┌──
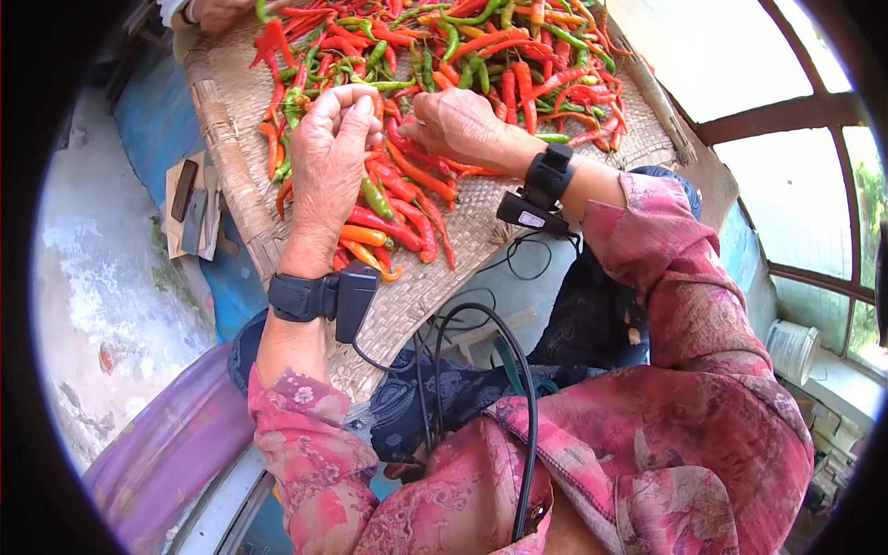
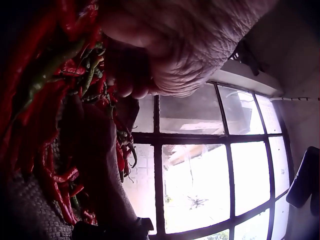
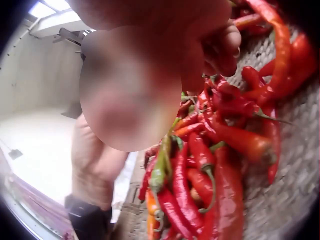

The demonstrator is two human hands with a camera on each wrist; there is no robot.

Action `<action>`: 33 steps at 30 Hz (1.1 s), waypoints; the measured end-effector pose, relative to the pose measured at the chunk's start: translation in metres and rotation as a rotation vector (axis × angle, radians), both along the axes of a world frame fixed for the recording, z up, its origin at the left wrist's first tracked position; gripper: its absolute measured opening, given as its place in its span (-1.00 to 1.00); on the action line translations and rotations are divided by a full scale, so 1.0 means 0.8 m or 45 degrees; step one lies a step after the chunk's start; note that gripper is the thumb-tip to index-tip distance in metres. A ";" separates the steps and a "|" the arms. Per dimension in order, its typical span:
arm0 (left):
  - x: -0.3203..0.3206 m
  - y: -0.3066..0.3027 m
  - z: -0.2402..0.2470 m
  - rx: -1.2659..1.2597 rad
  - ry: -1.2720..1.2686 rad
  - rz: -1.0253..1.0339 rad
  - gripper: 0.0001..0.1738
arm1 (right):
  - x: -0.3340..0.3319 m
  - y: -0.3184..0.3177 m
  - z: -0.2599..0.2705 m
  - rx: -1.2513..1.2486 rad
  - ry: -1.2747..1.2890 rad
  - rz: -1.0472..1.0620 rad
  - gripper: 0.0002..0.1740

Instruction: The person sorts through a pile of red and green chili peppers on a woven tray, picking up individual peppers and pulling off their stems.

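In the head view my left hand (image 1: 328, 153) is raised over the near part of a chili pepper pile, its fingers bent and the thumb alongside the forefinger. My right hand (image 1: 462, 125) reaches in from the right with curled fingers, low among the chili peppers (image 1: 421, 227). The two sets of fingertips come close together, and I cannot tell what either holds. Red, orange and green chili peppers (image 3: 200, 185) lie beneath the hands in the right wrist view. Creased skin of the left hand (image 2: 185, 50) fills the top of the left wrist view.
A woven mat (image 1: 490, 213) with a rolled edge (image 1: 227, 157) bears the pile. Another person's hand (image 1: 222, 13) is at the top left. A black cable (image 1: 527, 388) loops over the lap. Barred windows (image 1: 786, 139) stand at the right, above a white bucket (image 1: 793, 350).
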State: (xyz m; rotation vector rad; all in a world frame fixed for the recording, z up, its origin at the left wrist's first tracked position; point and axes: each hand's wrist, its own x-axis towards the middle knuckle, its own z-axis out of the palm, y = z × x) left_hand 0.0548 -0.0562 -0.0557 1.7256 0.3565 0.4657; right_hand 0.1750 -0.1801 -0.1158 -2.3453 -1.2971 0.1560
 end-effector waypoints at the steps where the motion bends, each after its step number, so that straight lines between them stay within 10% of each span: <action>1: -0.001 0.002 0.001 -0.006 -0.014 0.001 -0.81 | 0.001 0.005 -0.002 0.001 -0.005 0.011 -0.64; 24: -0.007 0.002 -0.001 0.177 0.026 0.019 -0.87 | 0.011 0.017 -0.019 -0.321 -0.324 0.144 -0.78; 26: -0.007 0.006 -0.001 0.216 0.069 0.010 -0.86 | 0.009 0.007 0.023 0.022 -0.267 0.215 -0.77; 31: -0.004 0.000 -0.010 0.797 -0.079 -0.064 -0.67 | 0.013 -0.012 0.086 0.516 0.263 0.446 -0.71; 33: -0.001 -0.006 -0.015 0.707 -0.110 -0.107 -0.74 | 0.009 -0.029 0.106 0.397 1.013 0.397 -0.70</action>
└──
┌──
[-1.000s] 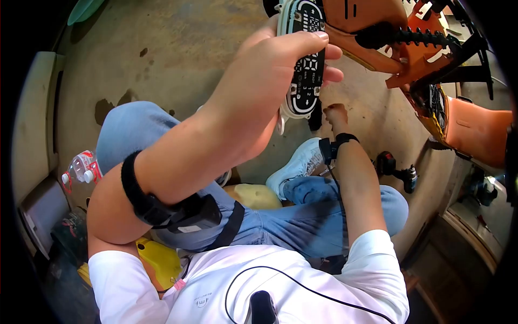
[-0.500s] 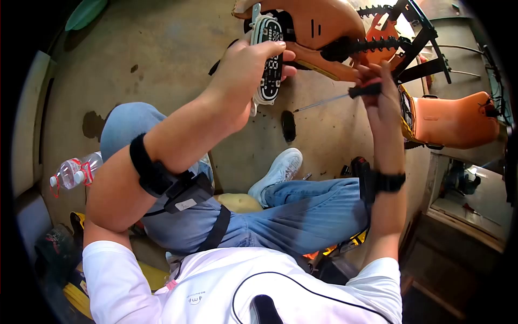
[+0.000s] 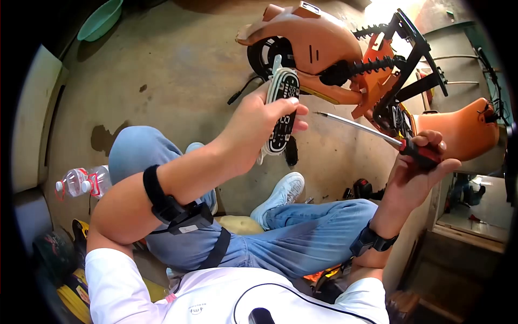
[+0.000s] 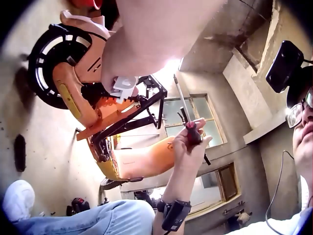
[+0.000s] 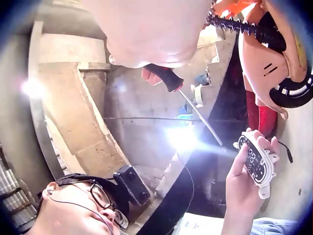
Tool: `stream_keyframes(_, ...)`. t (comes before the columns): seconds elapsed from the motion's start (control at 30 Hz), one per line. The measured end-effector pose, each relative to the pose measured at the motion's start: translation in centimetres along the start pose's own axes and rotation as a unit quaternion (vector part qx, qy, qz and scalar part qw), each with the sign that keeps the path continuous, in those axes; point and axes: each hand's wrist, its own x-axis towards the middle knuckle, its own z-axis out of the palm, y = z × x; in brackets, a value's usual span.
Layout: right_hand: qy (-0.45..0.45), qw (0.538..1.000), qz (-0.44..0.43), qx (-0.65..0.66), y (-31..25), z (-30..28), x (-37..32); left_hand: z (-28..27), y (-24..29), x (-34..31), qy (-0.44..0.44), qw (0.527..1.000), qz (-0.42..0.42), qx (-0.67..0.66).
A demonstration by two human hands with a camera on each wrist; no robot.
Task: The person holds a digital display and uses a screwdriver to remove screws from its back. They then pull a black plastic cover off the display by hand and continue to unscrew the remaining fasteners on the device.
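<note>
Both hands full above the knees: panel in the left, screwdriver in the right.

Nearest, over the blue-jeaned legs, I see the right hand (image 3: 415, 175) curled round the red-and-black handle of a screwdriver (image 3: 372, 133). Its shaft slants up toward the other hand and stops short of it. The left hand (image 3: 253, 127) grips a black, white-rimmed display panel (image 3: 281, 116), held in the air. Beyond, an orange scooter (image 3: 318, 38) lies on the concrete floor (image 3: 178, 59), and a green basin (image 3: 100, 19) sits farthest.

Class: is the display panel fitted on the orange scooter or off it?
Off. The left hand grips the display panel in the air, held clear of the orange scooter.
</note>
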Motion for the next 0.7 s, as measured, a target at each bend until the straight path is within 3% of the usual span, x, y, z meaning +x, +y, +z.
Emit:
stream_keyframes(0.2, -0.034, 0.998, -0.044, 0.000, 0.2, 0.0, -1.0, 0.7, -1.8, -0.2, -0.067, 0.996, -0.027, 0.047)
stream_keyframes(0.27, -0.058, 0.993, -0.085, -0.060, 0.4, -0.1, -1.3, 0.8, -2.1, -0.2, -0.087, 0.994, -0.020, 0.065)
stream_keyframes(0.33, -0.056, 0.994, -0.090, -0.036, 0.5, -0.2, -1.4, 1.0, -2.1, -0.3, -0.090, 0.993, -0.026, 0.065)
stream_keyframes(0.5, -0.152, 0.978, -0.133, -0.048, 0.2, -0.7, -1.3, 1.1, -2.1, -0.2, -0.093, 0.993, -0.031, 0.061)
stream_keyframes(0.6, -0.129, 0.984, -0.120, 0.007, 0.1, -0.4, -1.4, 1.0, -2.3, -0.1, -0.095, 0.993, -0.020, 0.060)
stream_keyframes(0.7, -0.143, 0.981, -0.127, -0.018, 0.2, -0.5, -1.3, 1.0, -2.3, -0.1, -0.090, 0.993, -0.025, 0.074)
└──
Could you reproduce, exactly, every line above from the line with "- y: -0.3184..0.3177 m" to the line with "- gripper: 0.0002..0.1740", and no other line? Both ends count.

  - y: -0.3184..0.3177 m
  - z: -0.2599..0.2705 m
  - rx: -1.2513..1.2486 rad
  - ry: -1.2747..1.2890 rad
  - rz: -1.0472..1.0620 rad
  - gripper: 0.0002..0.1740

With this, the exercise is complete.